История, рассказанная Вилькой, действительно была фантастической. В середине пятидесятых дедушку, то есть уже не дедушку, а бабушкиного мужа, отправили служить на Дальний Восток. Конечно, красавицу жену он побоялся оставить дома одну и потащил за собой. И совершенно зря, как оказалось. Екатерина Альбертовна, тогда еще просто Катюша, устроилась медсестрой в госпиталь. И вот как-то к ним привезли раненого молодого китайца. Он переходил границу, и его подстрелили. По статусу он был нарушителем, военнопленным, но врачи считали его безнадежным, и махнули рукой, а Катюша продолжала за ним ухаживать и выходила, вопреки всем прогнозам. Когда китаец пошел на поправку, тут-то и вспыхнула их любовь. Лежал он в отдельной палате, так что влюбленным было раздолье, особенно в ночное дежурство. Как-то Катюша услышала разговор мужа по телефону: на следующий день китайца должны были перевести в другое место. Собрав кое-какие вещи мужа и немного денег, она отнесла это в госпиталь любимому. На следующий день особисты обломились – палата была пуста. Все. Больше они никогда не встречались.

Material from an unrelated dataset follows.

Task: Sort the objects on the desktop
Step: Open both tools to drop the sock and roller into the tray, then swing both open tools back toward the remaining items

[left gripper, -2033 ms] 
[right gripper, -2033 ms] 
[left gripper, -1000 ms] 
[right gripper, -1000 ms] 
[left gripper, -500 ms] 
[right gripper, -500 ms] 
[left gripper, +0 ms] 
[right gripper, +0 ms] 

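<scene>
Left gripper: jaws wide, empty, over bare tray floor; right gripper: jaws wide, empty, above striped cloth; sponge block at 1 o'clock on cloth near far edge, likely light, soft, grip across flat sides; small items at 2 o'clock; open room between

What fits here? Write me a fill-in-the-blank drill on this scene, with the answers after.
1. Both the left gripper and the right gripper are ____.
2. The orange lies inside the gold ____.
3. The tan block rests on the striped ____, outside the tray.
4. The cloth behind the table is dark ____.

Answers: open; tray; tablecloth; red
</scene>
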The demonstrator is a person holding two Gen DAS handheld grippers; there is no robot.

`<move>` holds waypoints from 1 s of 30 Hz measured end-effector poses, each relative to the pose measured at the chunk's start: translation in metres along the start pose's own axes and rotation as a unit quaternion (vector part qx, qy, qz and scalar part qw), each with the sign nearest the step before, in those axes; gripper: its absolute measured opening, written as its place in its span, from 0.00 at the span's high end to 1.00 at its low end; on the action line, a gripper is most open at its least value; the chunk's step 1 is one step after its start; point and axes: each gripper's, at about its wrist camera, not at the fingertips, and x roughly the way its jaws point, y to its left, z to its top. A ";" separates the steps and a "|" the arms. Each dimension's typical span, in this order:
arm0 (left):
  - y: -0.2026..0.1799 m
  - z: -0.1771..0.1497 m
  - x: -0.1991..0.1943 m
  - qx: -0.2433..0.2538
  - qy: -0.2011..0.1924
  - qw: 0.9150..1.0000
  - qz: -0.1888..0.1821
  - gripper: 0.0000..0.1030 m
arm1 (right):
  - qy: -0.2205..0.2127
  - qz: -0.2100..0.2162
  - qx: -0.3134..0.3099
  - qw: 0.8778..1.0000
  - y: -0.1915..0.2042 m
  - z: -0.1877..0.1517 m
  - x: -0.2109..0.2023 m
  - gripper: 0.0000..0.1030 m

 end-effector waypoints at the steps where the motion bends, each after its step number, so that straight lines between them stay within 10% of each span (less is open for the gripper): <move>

– И что? – я скептически хмыкнула. – Так не бывает. Санта-Барбара какая-то.
– Главное, бабушка верит.
– Да чушь все это! И что, ребеночек родился с косенькими глазками, и муж это съел?
– Да он сам был не то чуваш, не то татарин. На меня посмотри – откуда у меня глазки такие?
Глазки у Вильки и правда были замечательные – голубые, огромные и, правда, чуть раскосые.
– Глазки у тебя что надо. Тебе еще, может, и спасибо-то дедушке с бабушкой сказать надо – такую красавицу породили. Только вот непонятно, где он все это время шлялся, а тут вдруг объявился.
– Бабуля его отыскала, в интернете.
– Где? Туда-то она как попала?
– Ну, ты ж ее знаешь! Куда все – туда и она. Все в интернет, и она, понятное дело, тоже. Там сайт какой-то – все друг друга ищут. Она и написала, мол, такая-то ищу такого-то. А тут ей письмо и пришло по электронной почте. Звонил уже, приезжает намедни. Бабушка обязательно велела тебе быть.
– А я-то здесь при чем? Это дело семейное.
– Не знаю. Сказала привезти тебя обязательно. Я думаю, ей поддержка нужна от незаинтересованного лица. Папа уж больно переживает. Шутка ли, всю жизнь отцом гордился, думал, герой войны, генерал, а тут вдруг оказывается, что шпион.
– Как шпион?
– А ты думаешь, он через границу лез на сопки любоваться?
– Да – это круто. Но давай посмотрим на это с другой стороны – живой пес лучше мертвого льва. Все-таки дед родной, да еще иностранец. В Китай съездишь, с родственниками познакомишься. Интересно ведь.
– Он в Америке живет. Фирма у него своя и вообще…
– Ну, ты даешь! И ты мне еще плачешь тут? Это же то, о чем ты мечтала. Разве нет? Вот тебе вилла на Лазурном берегу и прочие удовольствия.